A £2.5m bid to build a badly-needed railway station in Low Moor has been rejected by the Government but its supporters say it is not the end of the line.

Campaigners, who have already secured £5.5m towards the station, were confident of the bid and reacted with shock when it was not revealed as one of the four recipients of the Government’s £20m New Stations Fund.

It was one of 14 applications.

The funding would have been all that was needed to complete the detailed design and begin construction in December 2014.

But the bid, which focused on the project’s local benefits, including the number of expected passengers, did not meet the Department for Transport’s criteria, said Independent Low Moor ward councillor David Robinson.

“We were at the crossing the t’s and dotting the i’s stage, we thought this final push was a dead-cert,” he said.

“We’ve worked so hard over the past ten years.

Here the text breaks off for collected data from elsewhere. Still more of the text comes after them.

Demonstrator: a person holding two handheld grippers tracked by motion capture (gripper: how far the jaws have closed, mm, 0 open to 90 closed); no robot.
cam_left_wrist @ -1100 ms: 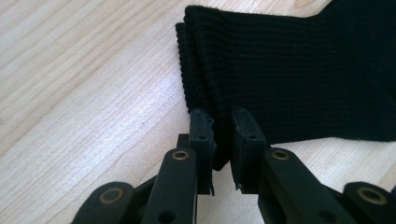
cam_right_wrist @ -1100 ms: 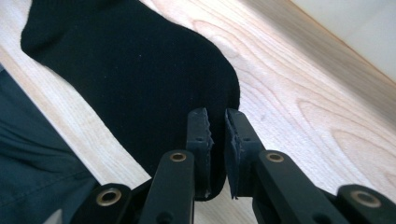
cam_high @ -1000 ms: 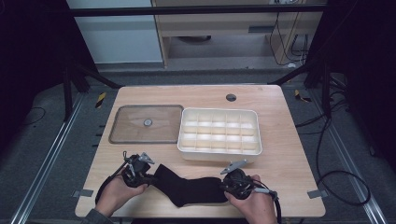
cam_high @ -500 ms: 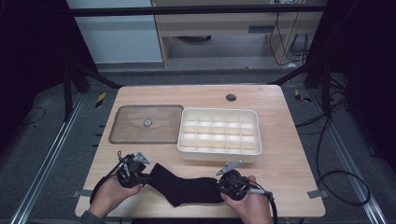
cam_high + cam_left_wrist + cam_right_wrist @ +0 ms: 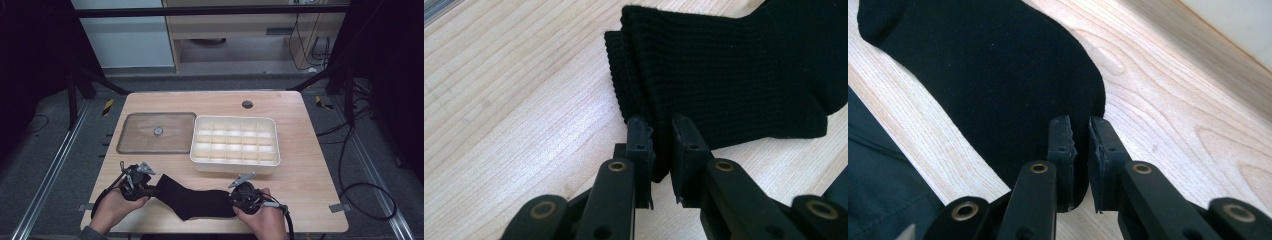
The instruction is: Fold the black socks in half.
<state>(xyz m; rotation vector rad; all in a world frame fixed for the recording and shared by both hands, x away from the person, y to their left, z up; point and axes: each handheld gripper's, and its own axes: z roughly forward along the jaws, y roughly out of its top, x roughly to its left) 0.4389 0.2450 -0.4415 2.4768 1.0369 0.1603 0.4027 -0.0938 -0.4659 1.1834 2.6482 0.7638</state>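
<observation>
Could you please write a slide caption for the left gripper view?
Left claw shut on the ribbed cuff of a black knitted sock lying on the light wooden table.

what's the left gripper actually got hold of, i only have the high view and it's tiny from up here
Observer: The left gripper is shut on the ribbed cuff edge of the black sock, pinched between its jaws.
Operator: and the right one
Observer: The right gripper is shut on the sock's rounded opposite end, close to the edge.
Operator: is the sock lifted or flat
Observer: In both gripper views it lies on the wooden table; whether the clamped edges are raised I cannot tell.
</observation>
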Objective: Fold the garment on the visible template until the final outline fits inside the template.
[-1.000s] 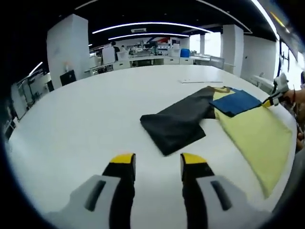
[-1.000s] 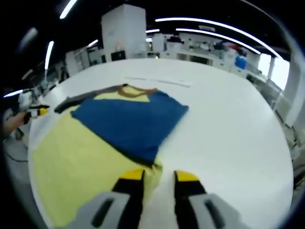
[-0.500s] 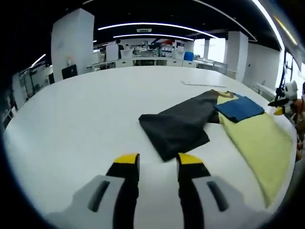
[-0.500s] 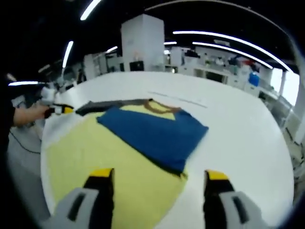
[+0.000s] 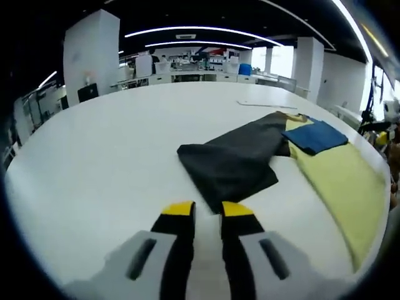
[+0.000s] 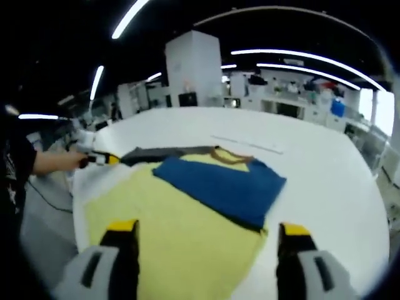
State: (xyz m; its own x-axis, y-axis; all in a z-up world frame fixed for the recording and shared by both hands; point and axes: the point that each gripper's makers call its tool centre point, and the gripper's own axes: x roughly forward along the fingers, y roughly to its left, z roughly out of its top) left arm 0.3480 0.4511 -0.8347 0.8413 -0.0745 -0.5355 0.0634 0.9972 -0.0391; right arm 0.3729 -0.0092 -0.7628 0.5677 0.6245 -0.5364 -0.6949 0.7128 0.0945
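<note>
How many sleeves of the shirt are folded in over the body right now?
1. The blue sleeve lies folded over the yellow body; the dark gray sleeve is spread out on the white table.

The garment (image 6: 219, 184) lies flat on the yellow template (image 6: 175, 244): a blue folded panel with a brown collar over yellow fabric. Its dark grey sleeve section (image 5: 231, 162) extends off the template onto the white surface (image 5: 112, 150).
</note>
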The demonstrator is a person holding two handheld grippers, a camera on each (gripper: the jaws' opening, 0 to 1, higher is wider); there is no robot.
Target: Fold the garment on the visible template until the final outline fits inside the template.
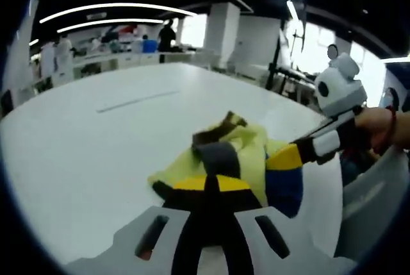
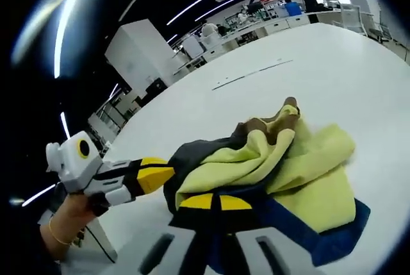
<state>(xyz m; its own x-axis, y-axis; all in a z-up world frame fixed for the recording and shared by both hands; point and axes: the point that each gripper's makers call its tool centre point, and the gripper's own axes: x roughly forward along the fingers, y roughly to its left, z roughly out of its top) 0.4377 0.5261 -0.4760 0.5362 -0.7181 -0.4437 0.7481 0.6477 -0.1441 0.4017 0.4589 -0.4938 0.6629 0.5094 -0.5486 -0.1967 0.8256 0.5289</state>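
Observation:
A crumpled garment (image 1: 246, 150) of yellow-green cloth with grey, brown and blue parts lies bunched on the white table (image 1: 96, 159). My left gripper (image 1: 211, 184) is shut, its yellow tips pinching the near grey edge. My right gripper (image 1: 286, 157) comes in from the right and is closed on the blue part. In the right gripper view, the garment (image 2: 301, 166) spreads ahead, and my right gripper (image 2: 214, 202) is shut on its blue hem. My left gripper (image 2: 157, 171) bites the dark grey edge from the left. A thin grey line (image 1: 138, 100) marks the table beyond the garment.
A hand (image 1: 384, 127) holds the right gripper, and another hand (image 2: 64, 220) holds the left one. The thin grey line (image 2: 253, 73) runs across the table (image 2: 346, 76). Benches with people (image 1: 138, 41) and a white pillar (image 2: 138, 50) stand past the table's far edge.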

We kept modifying our business case and have overcome any obstacles that have cropped up. We have the land, most of the detailed plans drawn up and a large amount of the funding that was needed already. This outcome was totally unexpected. I’m extremely annoyed and angry.”

Metro Chairman Coun James Lewis said he was naturally disappointed with the decision but insisted Metro’s commitment and that of its partners, including rail operators, to the project still remained.

“Preparatory work by Metro and Bradford Council shows that a new station would generate significant local benefits,” he said.

“But the Department’s business case criteria for the New Station Fund cannot take this work into account.

“However it is because of those strategic local economic and social benefits, which local people have emphasised when we have been out to discuss the scheme with them, plus the improved access to train services into the Interchange and to Halifax and Manchester, that Metro and its partners remain committed to this key Bradford project.”

Metro has said it will now be looking for alternative funding sources. Coun Lewis added: “I hope that the many applications to the small £20m fund shows to the DfT and the Government that the desire to open or re-open rail stations to drive economic prosperity in the regions is great, and a larger fund should be made available in the future.”

James Vasey, from the Bradford Rail Users Group, said members were also “obviously disappointed” but would continue their work. He said: “The station at Low Moor will reduce congestion, improve journey times and provide a direct link on the improved railway being delivered on the Calderdale line as part of the Northern Hub development.”